Bill Quinter

No. 74
- Positions: Defensive end • Tight end • Linebacker

Personal information
- Born: September 2, 1939 Takoma Park, Maryland, U.S.
- Died: April 12, 2014 (aged 75) West Kelowna, British Columbia, Canada
- Height: 6 ft 2 in (1.88 m)
- Weight: 238 lb (108 kg)

Career information
- College: Indiana

Career history

Playing
- 1962: Washington Redskins*
- 1963–1966: Ottawa Rough Riders
- 1967: Dallas Cowboys*
- 1967: Atlanta Falcons*
- * Offseason and/or practice squad member only

Coaching
- 1968: Indiana State (OL coach)
- 1969–1970: Pittsburgh (Freshmen coach)
- 1971–1972: Pittsburgh (WR Coach)
- 1973–1974: Toronto Argonauts (Asst)
- 1976: Calgary Stampeders (Asst)
- 1977–1982: BC Lions (DL Coach)

Operations
- 1983–1984: BC Lions (Dir. of Player Development)
- 1985–1986: Saskatchewan Roughriders (GM)
- 1988–1989: Winnipeg Blue Bombers (Dir. of Player Personnel)
- 1990–1995: BC Lions (Dir. of Player Personnel)
- 1996–1997: Seattle Seahawks (Scout)
- 1998–1999: Seattle Seahawks (Dir. of Pro Scouting)
- 2000–2008: New Orleans Saints (Pro scout)

= Bill Quinter =

American and Canadian football player and coach

Bill Quinter was an American and Canadian football player, coach, and executive who served as Saskatchewan Roughriders.

==Early life==
Quinter was born on September 2, 1939, in Takoma Park, Maryland. A tight end and linebacker, he played high school football in Wheaton, Maryland, and college football for the Indiana Hoosiers. He signed with the Washington Redskins in 1962, but was cut after the preseason. He then signed with the Ottawa Rough Riders, where he spent four seasons as a defensive lineman. In 1967 he signed with the Dallas Cowboys, but was cut before the season began. He spent some time that season on the Atlanta Falcons taxi squad.

==Coaching==
Quinter began his coaching career in 1968 as the offensive line coach at Indiana State. In 1969, he joined Pittsburgh as freshman football coach. In 1971 he was moved to receivers coach. In 1973 he became an assistant with the Toronto Argonauts. In 1976 he was a defensive assistant for the Calgary Stampeders. In 1977 he joined the BC Lions as defensive line coach.

==Football executive==
After the 1982 season, Lions head coach Vic Rapp was fired and Quinter was reassigned to the front office as director of player development. He helped recruit Kevin Konar, Rick Klassen, Nick Hebeler, and John Pankratz to the team and was involved in the creation of the CFL's scouting combine and yearly player development camp for Canadian college players.

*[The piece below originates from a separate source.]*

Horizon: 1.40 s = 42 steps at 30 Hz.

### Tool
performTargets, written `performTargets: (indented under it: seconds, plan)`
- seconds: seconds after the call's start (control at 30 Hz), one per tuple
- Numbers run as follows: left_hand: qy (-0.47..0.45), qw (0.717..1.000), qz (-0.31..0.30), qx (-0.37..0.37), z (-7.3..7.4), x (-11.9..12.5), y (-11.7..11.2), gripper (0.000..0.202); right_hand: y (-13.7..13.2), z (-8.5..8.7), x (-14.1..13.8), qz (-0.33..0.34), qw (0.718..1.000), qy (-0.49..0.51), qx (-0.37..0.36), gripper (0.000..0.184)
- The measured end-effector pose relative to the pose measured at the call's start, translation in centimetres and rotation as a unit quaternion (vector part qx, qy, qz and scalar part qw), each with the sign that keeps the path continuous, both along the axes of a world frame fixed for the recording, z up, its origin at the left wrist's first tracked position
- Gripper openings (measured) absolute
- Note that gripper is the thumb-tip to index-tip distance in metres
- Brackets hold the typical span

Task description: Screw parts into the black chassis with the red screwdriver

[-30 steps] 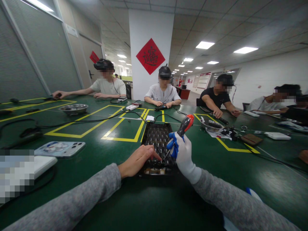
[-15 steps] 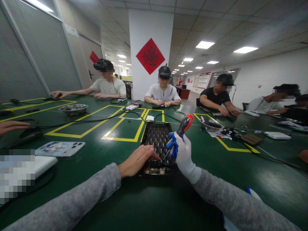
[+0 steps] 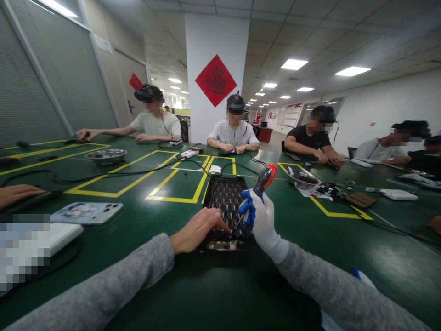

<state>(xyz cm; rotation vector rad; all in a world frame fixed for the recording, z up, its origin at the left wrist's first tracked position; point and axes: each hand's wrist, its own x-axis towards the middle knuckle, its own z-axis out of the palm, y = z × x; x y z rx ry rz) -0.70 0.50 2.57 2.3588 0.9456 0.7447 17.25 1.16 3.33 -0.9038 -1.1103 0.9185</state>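
A black rectangular plastic housing (image 3: pixel 224 195) lies on the green table in front of me, its inside covered with rows of small raised shapes. My right hand (image 3: pixel 263 218), in a white and blue glove, grips a screwdriver (image 3: pixel 265 178) with a red and black handle. Its thin shaft slants down to the near part of the housing. My bare left hand (image 3: pixel 200 228) rests over the housing's left side, index finger stretched towards the screwdriver's tip. Whatever lies under the left fingers is hidden. A brownish, shiny strip (image 3: pixel 222 246) shows at the housing's near end.
A phone (image 3: pixel 87 213) and a white box-like device (image 3: pixel 65 236) lie to the left. Metal bowls (image 3: pixel 106 156) (image 3: pixel 303 178) stand left and right. Cables (image 3: pixel 113 173) cross the yellow-taped table. Another person's hand (image 3: pixel 22 195) is at the left edge; several co-workers sit around.
Both my hands and the screwdriver hold nearly the same place. At the left edge, another person's hand and a dark object have shifted slightly.
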Motion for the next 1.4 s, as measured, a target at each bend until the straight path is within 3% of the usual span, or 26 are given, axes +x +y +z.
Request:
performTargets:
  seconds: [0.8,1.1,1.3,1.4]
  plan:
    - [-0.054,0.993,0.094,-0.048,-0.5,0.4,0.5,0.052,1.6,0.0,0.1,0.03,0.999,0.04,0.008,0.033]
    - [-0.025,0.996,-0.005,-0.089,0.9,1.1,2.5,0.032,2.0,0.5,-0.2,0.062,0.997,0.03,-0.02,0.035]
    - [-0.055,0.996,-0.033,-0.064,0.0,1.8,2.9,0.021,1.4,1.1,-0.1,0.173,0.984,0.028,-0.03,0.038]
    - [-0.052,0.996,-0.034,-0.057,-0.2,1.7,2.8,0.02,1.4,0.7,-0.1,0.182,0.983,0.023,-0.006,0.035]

On December 5, 1984, he was named general manager of the Saskatchewan Roughriders. During his tenure with Saskatchewan, the team had an 11-22-2 record and did not make the playoffs. He and head coach Jack Gotta were fired on December 8, 1986, even though they each had a year remaining on their contracts. According to team president Tom Shepherd, their dismissals were necessary to end internal feuding between the two. During his time in Saskatchewan, Quinter signed a number of players who would help the team win the 1989 Grey Cup, including Bobby Jurasin, Gary Lewis, Dave Albright, Tim McCray, Ken Moore, and Harry Skipper.

In 1987, Quinter joined the Winnipeg Blue Bombers as director of player personnel. He was with the Bombers when they won the 76th Grey Cup. In 1990 he returned to the BC Lions as director of player personnel. The Lions won the 1994 Grey Cup, however Quinter was fired the following May due to conflict with general manager Eric Tillman. He joined the Seattle Seahawks as a scout in 1996 and was promoted to director of pro scouting in 1998. He was fired in May 1999. From 2000 to 2008, Quinter was a pro scout with the New Orleans Saints.

Quinter died on April 12, 2014, at his home in West Kelowna.